When a user “saves” a file NTFS reserves chunks of logical address space on the target disk. These chucks of space are recorded in the file record in the MFT. It then sends information about each chunk of space, along with the appropriate amount of file data, to the storage controller in the form of a SCSI command. If NTFS saved the file in 100 chunks of space, it will take 100 SCSI commands to move the file to the controller.
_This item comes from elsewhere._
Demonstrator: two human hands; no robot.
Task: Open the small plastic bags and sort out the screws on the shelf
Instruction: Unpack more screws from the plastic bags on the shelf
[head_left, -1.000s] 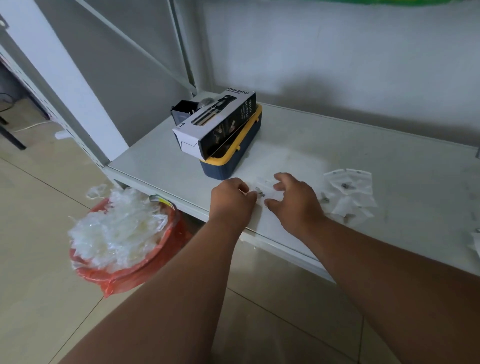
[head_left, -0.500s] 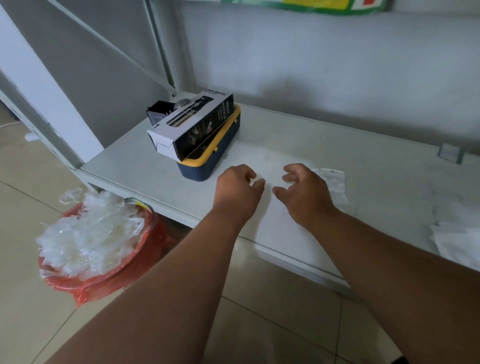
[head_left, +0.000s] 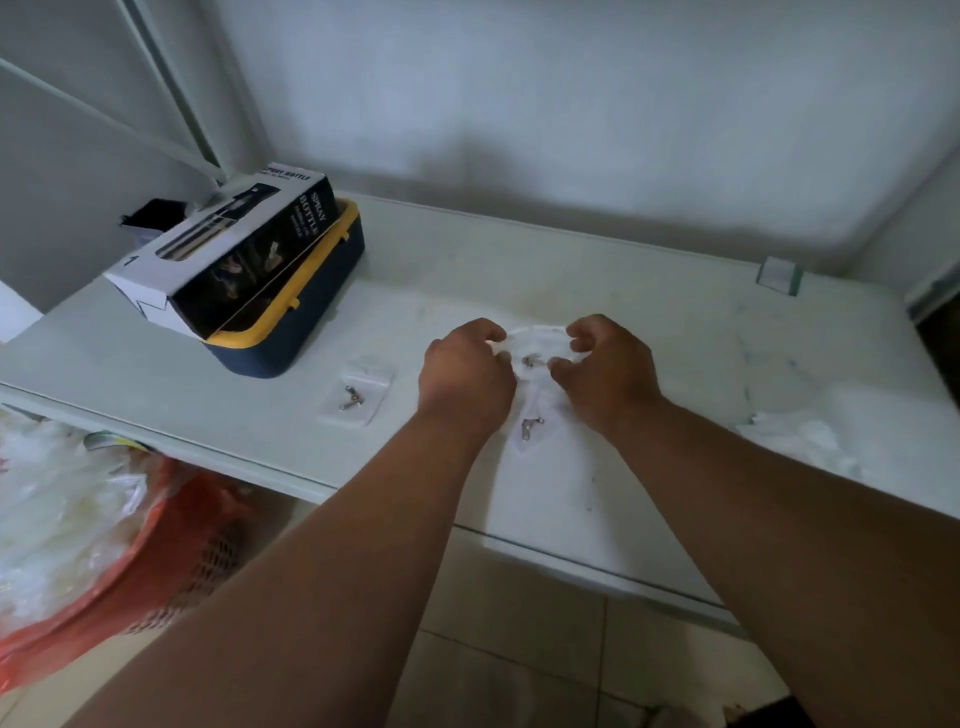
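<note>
Two bare forearms reach in from six o'clock over a broad white shelf (head_left: 649, 322) that spans the view from nine to three o'clock. Below its front edge, at eight o'clock, an orange basket (head_left: 171, 551) is heaped with crumpled clear plastic (head_left: 57, 499). At ten o'clock on the shelf a navy box with a yellow rim (head_left: 311, 317) carries a black-and-white carton (head_left: 223, 254) printed "SPRAY BOTTLE", laid across its top. At three o'clock a loose pile of white plastic (head_left: 800, 436) lies near the front edge. At the centre, the left hand (head_left: 462, 374) and the right hand (head_left: 608, 369) sit close together, fingers curled narrow, each pinching one side of a small clear bag (head_left: 535, 340) held just above the shelf; a metal screw (head_left: 531, 360) shows inside it, between the thumbs. Just below the hands, toward six o'clock, a second bag (head_left: 540, 415) lies flat with a screw (head_left: 529, 427) in it. To the left, toward nine o'clock of the hands, a third bag (head_left: 358, 395) rests on the shelf holding screws (head_left: 350, 399).
</note>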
The controller takes the incoming SCSI commands and maps them to its view of the array. An incoming file delivered in 100 SCSI commands will generate at least 100 disk I/O to the array (1 SCSI command = 1 disk/O). Every time a user requests this file it will require 100 SCSI commands and 100 disk I/O; when you consider all the files on the system and all the file requests, it is easy to see how the SCSI workload can cause I/O contention at the HBA-LUN queue. Since the SCSI workload also drives the number of disk I/O generated, an increased SCSI workload also increases disk latency.
File System Maintenance
As we described above, the number of SCSI commands sent to the storage controller is determined by how many chunks of logical address space NTFS reserved to save a file. To reduce the SCSI workload, you must reduce the number of chunks of logical address space. VMware understands this, that’s why the vSphere documentation recommends to “Defragment the file systems on all guests” . Scroll to Disk I/O Performance Enhancement Advice https://docs.vmware.com/en/VMware-vSphere/7.0/com.vmware.vsphere.monitoring.doc/GUID-174326D5-238B-48CA-B030-02009E388523.html Microsoft has also written extensively on the importance of defragmentation.
Guest defragmentation consolidates the chucks of address space into a single chunk of contiguous space. This means the file can be accessed in a single, larger SCSI command. When all the files on a network are optimized in this way, there is a significant reduction in the total SCSI workload that eliminates any I/O contention at the LUN queue. The SCSI workload reduction results in the storage controller issuing fewer and larger disk I/O which improves disk latency.
Quantifiable Results with PerfectDisk vSphere or PerfectDisk Hyper-V
A UK company had a large SQL, SharePoint and Exchange environment running on VMware. The IT team had HP come and monitor their 3PAR array for a week before and after running PerfectDisk. After PerfectDisk ran, HP reported the following:
- 31% improvement in total IOPS
- 80% improvement in disk latency
- 43 hours slashed from full system backup
The only significant action on the system that could have caused these results was PerfectDisk. The company determined that the resources they were saving would let them add 110 more VMs with no additional hardware.